* _WHAT YOU WILL DO_
Reproduce the listing below word for word, with no pictures.

* _SOURCE MATERIAL_
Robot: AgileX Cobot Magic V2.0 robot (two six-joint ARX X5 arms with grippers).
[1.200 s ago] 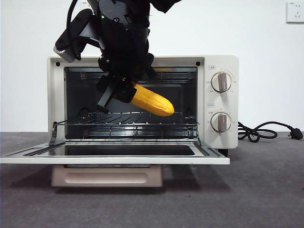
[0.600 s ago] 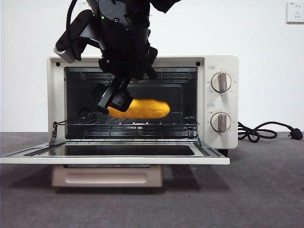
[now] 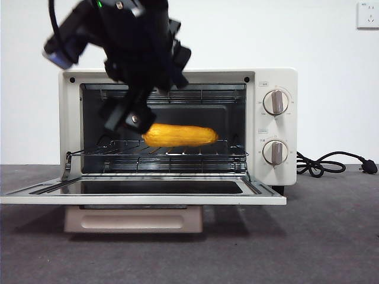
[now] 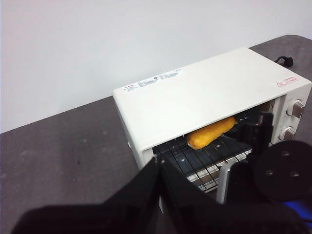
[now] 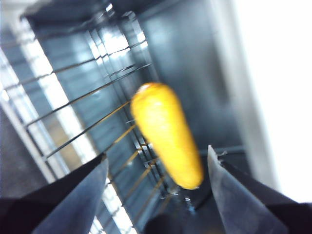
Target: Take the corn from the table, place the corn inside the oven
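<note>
The yellow-orange corn [image 3: 179, 135] lies flat on the wire rack [image 3: 177, 152] inside the cream-white oven [image 3: 285, 83], whose door [image 3: 142, 199] hangs open and level. My right gripper [image 3: 126, 120] hovers at the oven's mouth, just left of the corn's end, open and apart from it. In the right wrist view the corn [image 5: 165, 134] rests on the rack bars between and beyond my right gripper [image 5: 156, 152]. The left wrist view looks down on the oven [image 4: 204, 92] and the corn [image 4: 210, 133]. My left gripper [image 4: 159, 165] is shut and empty, high to the oven's left.
The open door juts out toward the front over the dark grey table [image 3: 331, 236]. A black power cord [image 3: 325, 164] lies to the right of the oven. Two round knobs [image 3: 275, 102] sit on its right panel. A wall socket [image 3: 368, 15] is at the upper right.
The corn went from tilted in the right gripper to lying flat on the rack. The right gripper let go of it and moved up and to the left.
</note>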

* _RESPONSE AREA_
Robot: AgileX Cobot Magic V2.0 robot (two six-joint ARX X5 arms with grippers).
[1.200 s ago] 
[0.600 s ago] 
[now] 
[now] 
[now] 
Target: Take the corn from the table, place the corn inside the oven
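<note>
The yellow-orange corn [image 3: 179, 135] lies flat on the wire rack [image 3: 177, 152] inside the cream-white oven [image 3: 285, 83], whose door [image 3: 142, 199] hangs open and level. My right gripper [image 3: 126, 120] hovers at the oven's mouth, just left of the corn's end, open and apart from it. In the right wrist view the corn [image 5: 165, 134] rests on the rack bars between and beyond my right gripper [image 5: 156, 152]. The left wrist view looks down on the oven [image 4: 204, 92] and the corn [image 4: 210, 133]. My left gripper [image 4: 159, 165] is shut and empty, high to the oven's left.
The open door juts out toward the front over the dark grey table [image 3: 331, 236]. A black power cord [image 3: 325, 164] lies to the right of the oven. Two round knobs [image 3: 275, 102] sit on its right panel. A wall socket [image 3: 368, 15] is at the upper right.
The corn went from tilted in the right gripper to lying flat on the rack. The right gripper let go of it and moved up and to the left.
</note>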

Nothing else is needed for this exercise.